╭──
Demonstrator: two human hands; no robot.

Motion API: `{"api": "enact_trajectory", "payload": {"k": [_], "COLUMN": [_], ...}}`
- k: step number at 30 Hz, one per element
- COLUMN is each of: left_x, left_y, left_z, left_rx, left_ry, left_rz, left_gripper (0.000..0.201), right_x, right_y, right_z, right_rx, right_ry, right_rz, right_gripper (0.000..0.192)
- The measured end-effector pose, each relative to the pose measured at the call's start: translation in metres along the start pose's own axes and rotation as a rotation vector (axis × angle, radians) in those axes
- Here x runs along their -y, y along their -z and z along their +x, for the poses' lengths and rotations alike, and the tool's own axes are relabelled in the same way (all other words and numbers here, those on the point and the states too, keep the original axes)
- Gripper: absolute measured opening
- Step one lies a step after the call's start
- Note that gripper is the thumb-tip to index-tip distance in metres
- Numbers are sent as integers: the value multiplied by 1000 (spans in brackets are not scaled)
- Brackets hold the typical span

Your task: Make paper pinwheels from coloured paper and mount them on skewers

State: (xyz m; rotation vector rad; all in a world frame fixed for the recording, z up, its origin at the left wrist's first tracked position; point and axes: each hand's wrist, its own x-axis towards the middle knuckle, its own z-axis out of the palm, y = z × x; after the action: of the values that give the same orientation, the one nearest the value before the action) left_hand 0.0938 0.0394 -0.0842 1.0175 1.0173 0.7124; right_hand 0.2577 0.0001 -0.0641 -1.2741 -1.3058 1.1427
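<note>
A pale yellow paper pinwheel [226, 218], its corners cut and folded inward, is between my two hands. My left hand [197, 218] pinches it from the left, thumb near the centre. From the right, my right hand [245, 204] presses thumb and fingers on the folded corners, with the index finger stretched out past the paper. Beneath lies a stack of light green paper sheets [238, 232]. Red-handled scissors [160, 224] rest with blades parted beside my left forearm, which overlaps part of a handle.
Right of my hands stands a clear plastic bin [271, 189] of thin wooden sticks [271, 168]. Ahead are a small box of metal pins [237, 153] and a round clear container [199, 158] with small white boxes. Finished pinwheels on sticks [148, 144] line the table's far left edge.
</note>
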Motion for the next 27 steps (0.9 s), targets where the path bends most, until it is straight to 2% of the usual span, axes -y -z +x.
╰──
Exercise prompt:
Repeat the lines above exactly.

Solution to the exercise:
Demonstrator: two human hands; no robot.

Motion API: `{"api": "enact_trajectory", "payload": {"k": [_], "COLUMN": [_], ...}}`
- k: step number at 30 Hz, one per element
- COLUMN is each of: left_x, left_y, left_z, left_rx, left_ry, left_rz, left_gripper (0.000..0.201), right_x, right_y, right_z, right_rx, right_ry, right_rz, right_gripper (0.000..0.192)
- The measured end-effector pose, each relative to the pose measured at the call's start: translation in metres along the start pose's own axes and rotation as a rotation vector (axis × angle, radians) in those axes
- Here x runs along their -y, y along their -z and z along their +x, for the poses' lengths and rotations alike, and the tool's own axes are relabelled in the same way (all other words and numbers here, those on the point and the states too, keep the original axes)
- Gripper: absolute measured opening
- Step one lies a step after the call's start
- Note that gripper is the thumb-tip to index-tip distance in metres
- Numbers are sent as integers: the value multiplied by 1000 (spans in brackets are not scaled)
- Brackets hold the typical span

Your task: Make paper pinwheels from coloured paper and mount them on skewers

State: (xyz m; rotation vector rad; all in a world frame fixed for the recording, z up, its origin at the left wrist's first tracked position; point and axes: each hand's wrist, its own x-axis towards the middle knuckle, its own z-axis out of the palm, y = z × x; after the action: of the values that give the same orientation, the one nearest the value before the action) left_hand 0.0938 0.0394 -0.0842 1.0175 1.0173 0.7124; right_hand 0.2577 0.0001 -0.0641 -1.2741 -1.3058 1.1427
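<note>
A pale yellow paper pinwheel [226, 218], its corners cut and folded inward, is between my two hands. My left hand [197, 218] pinches it from the left, thumb near the centre. From the right, my right hand [245, 204] presses thumb and fingers on the folded corners, with the index finger stretched out past the paper. Beneath lies a stack of light green paper sheets [238, 232]. Red-handled scissors [160, 224] rest with blades parted beside my left forearm, which overlaps part of a handle.
Right of my hands stands a clear plastic bin [271, 189] of thin wooden sticks [271, 168]. Ahead are a small box of metal pins [237, 153] and a round clear container [199, 158] with small white boxes. Finished pinwheels on sticks [148, 144] line the table's far left edge.
</note>
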Motion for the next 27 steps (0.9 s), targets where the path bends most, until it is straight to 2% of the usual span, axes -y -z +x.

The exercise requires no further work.